<<<<
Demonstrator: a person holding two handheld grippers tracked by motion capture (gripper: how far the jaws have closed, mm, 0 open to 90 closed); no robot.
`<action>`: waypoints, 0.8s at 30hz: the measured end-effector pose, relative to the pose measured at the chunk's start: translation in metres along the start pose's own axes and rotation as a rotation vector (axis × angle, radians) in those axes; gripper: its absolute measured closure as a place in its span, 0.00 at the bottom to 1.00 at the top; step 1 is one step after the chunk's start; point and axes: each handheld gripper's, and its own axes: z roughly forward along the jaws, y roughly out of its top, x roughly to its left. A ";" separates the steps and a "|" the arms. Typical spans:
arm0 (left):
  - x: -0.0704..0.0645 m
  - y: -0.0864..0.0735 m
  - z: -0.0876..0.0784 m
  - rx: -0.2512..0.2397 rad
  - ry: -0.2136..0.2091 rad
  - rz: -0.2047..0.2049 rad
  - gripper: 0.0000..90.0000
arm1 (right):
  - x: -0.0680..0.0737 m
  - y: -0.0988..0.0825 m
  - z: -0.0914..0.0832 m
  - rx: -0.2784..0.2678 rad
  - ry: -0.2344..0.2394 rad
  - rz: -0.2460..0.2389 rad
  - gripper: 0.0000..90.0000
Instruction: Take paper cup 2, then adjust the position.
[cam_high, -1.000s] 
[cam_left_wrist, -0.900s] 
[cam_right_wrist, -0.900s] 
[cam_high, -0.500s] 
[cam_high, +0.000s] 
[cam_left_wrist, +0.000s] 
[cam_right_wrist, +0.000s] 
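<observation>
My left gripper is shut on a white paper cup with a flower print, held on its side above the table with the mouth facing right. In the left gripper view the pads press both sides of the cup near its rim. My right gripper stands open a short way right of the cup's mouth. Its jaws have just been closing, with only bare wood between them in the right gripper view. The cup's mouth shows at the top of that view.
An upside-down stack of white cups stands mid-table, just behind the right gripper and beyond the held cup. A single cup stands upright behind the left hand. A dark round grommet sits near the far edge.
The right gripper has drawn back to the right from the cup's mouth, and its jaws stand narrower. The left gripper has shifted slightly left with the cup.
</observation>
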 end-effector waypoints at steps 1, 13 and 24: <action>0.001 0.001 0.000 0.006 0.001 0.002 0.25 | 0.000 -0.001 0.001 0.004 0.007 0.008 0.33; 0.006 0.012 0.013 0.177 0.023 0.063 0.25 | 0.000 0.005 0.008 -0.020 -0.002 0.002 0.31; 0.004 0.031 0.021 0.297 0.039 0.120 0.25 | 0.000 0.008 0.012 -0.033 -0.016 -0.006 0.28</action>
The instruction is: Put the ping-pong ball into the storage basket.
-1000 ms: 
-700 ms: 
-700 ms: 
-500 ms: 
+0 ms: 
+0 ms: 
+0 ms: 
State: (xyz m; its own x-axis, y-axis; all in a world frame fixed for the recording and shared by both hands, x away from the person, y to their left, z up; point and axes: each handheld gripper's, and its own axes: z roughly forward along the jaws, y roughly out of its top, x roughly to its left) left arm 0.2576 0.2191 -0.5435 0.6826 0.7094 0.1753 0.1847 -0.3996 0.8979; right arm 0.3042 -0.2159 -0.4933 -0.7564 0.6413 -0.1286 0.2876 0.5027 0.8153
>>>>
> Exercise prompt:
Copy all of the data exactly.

> Worked solution:
Demonstrator: a person holding two handheld grippers tracked by motion capture (gripper: how far the jaws have closed, mm, 0 open to 90 closed); no robot.
`<action>`: waypoints, 0.8s at 30hz: the measured end-effector pose, relative to the pose measured at the chunk's start: translation in metres along the start pose's own axes and rotation as a rotation vector (axis × angle, radians) in those axes; gripper: its absolute measured closure as a place in its span, 0.00 at the bottom to 1.00 at the top; step 1 is one step after the chunk's start; point and axes: each handheld gripper's, and its own axes: z roughly forward along the jaws, y roughly out of its top, x roughly to its left. A ";" separates the steps and a "|" the arms. Typical spans:
arm0 (left):
  - x: -0.0704..0.0645 m
  - y: -0.0864..0.0735 m
  - z: -0.0876..0.0784 m
  - rx: -0.2512..0.2397 rad
  - ry: -0.2136..0.2091 rad
  - rz: -0.2047..0.2049 rad
  - gripper: 0.0000..90.0000
arm1 (right):
  - x: -0.0680..0.0737 m
  - y: -0.0988..0.0825 m
  - z: -0.0914..0.0832 m
  - rx: -0.2784..0.2678 rad
  - ry: -0.2344..0.2394 rad
  - rz: -0.2460..0.2389 rad
  - gripper: 0.0000..90.0000
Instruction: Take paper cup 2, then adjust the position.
[cam_high, -1.000s] 
[cam_left_wrist, -0.900s] 
[cam_right_wrist, -0.900s] 
[cam_high, -0.500s] 
[cam_high, +0.000s] 
[cam_left_wrist, +0.000s] 
[cam_right_wrist, +0.000s] 
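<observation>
My left gripper is shut on a white paper cup with a flower print, held on its side above the table with the mouth facing right. In the left gripper view the pads press both sides of the cup near its rim. My right gripper stands open a short way right of the cup's mouth. Its jaws have just been closing, with only bare wood between them in the right gripper view. The cup's mouth shows at the top of that view.
An upside-down stack of white cups stands mid-table, just behind the right gripper and beyond the held cup. A single cup stands upright behind the left hand. A dark round grommet sits near the far edge.
The right gripper has drawn back to the right from the cup's mouth, and its jaws stand narrower. The left gripper has shifted slightly left with the cup.
</observation>
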 end-effector waypoints at steps 1, 13 and 24: <action>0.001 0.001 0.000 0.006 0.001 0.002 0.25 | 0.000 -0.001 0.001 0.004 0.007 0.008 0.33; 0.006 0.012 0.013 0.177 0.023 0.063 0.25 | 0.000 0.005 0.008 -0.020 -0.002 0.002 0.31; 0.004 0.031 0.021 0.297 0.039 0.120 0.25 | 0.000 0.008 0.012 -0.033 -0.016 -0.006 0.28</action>
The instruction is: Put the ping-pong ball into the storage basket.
-1000 ms: 
-700 ms: 
-700 ms: 
-500 ms: 
+0 ms: 
+0 ms: 
+0 ms: 
State: (xyz m; its own x-axis, y-axis; all in a world frame fixed for the recording and shared by both hands, x away from the person, y to their left, z up; point and axes: each handheld gripper's, and its own axes: z roughly forward along the jaws, y roughly out of its top, x roughly to its left) left arm 0.2576 0.2191 -0.5435 0.6826 0.7094 0.1753 0.1847 -0.3996 0.8979; right arm 0.3042 -0.2159 -0.4933 -0.7564 0.6413 -0.1286 0.2876 0.5027 0.8153

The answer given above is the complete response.